YOUR OBJECTIVE: Images are to be dropped, and the rest of the data reproduced exactly.

......

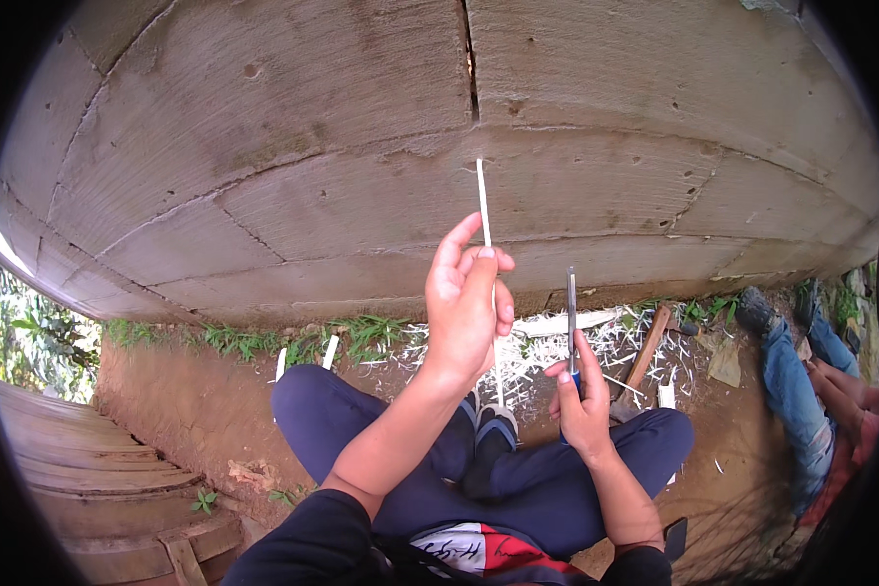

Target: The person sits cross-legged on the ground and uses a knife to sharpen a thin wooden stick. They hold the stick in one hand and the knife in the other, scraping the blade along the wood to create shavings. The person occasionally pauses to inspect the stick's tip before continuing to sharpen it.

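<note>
My left hand [464, 303] is raised in the middle, closed around a thin pale strip of wood [481, 195]. The strip stands nearly upright; its top rises above my fingers and its lower part runs down toward my feet. Lower and to the right, my right hand [583, 410] grips a blue-handled knife [572, 308]. Its narrow metal blade points up, seen almost edge-on, and stays apart from the strip. Most of the handle is hidden by my fingers.
Pale shavings [547, 361] cover the ground before my crossed legs. Right of them lies a wooden-handled tool [647, 347]. A block wall [381, 205] stands ahead. Another person in jeans [796, 400] sits at the right; wooden boards [98, 469] are at lower left.
</note>
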### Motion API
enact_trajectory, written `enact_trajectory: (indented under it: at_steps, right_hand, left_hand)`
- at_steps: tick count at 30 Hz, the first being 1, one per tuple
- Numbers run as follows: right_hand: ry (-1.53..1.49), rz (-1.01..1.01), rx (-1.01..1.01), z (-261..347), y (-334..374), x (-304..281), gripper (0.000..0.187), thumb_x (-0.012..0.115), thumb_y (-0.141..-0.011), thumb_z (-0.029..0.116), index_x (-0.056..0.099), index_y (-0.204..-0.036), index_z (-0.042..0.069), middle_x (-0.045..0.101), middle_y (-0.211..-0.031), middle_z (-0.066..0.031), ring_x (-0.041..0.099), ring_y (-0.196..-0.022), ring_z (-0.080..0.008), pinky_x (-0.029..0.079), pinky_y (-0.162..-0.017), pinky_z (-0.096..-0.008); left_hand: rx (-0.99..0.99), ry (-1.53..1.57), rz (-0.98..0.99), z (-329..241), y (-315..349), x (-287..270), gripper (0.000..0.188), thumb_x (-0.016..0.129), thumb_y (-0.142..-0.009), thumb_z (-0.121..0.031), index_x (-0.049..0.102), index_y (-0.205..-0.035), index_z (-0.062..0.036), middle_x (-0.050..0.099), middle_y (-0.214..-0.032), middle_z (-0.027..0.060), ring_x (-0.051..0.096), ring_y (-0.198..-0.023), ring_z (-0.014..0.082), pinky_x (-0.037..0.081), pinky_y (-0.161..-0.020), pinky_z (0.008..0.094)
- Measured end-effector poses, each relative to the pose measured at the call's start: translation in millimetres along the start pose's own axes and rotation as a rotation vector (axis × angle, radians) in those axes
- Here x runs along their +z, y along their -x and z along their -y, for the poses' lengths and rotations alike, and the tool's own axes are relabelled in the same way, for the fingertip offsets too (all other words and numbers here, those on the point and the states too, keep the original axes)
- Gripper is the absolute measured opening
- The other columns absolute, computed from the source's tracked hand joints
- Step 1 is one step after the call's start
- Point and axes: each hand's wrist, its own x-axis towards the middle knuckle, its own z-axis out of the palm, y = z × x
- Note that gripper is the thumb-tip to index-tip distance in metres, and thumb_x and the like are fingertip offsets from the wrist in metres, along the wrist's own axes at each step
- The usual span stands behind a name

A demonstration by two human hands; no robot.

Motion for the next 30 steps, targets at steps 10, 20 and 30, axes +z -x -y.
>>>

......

RESPONSE:
Target: The person sits cross-legged on the ground and uses a knife to sharpen a thin wooden stick. They hold the stick in one hand and the knife in the other, scraping the blade along the wood to create shavings. The person occasionally pauses to inspect the stick's tip before continuing to sharpen it.

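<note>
My left hand [464, 303] is raised in the middle, closed around a thin pale strip of wood [481, 195]. The strip stands nearly upright; its top rises above my fingers and its lower part runs down toward my feet. Lower and to the right, my right hand [583, 410] grips a blue-handled knife [572, 308]. Its narrow metal blade points up, seen almost edge-on, and stays apart from the strip. Most of the handle is hidden by my fingers.
Pale shavings [547, 361] cover the ground before my crossed legs. Right of them lies a wooden-handled tool [647, 347]. A block wall [381, 205] stands ahead. Another person in jeans [796, 400] sits at the right; wooden boards [98, 469] are at lower left.
</note>
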### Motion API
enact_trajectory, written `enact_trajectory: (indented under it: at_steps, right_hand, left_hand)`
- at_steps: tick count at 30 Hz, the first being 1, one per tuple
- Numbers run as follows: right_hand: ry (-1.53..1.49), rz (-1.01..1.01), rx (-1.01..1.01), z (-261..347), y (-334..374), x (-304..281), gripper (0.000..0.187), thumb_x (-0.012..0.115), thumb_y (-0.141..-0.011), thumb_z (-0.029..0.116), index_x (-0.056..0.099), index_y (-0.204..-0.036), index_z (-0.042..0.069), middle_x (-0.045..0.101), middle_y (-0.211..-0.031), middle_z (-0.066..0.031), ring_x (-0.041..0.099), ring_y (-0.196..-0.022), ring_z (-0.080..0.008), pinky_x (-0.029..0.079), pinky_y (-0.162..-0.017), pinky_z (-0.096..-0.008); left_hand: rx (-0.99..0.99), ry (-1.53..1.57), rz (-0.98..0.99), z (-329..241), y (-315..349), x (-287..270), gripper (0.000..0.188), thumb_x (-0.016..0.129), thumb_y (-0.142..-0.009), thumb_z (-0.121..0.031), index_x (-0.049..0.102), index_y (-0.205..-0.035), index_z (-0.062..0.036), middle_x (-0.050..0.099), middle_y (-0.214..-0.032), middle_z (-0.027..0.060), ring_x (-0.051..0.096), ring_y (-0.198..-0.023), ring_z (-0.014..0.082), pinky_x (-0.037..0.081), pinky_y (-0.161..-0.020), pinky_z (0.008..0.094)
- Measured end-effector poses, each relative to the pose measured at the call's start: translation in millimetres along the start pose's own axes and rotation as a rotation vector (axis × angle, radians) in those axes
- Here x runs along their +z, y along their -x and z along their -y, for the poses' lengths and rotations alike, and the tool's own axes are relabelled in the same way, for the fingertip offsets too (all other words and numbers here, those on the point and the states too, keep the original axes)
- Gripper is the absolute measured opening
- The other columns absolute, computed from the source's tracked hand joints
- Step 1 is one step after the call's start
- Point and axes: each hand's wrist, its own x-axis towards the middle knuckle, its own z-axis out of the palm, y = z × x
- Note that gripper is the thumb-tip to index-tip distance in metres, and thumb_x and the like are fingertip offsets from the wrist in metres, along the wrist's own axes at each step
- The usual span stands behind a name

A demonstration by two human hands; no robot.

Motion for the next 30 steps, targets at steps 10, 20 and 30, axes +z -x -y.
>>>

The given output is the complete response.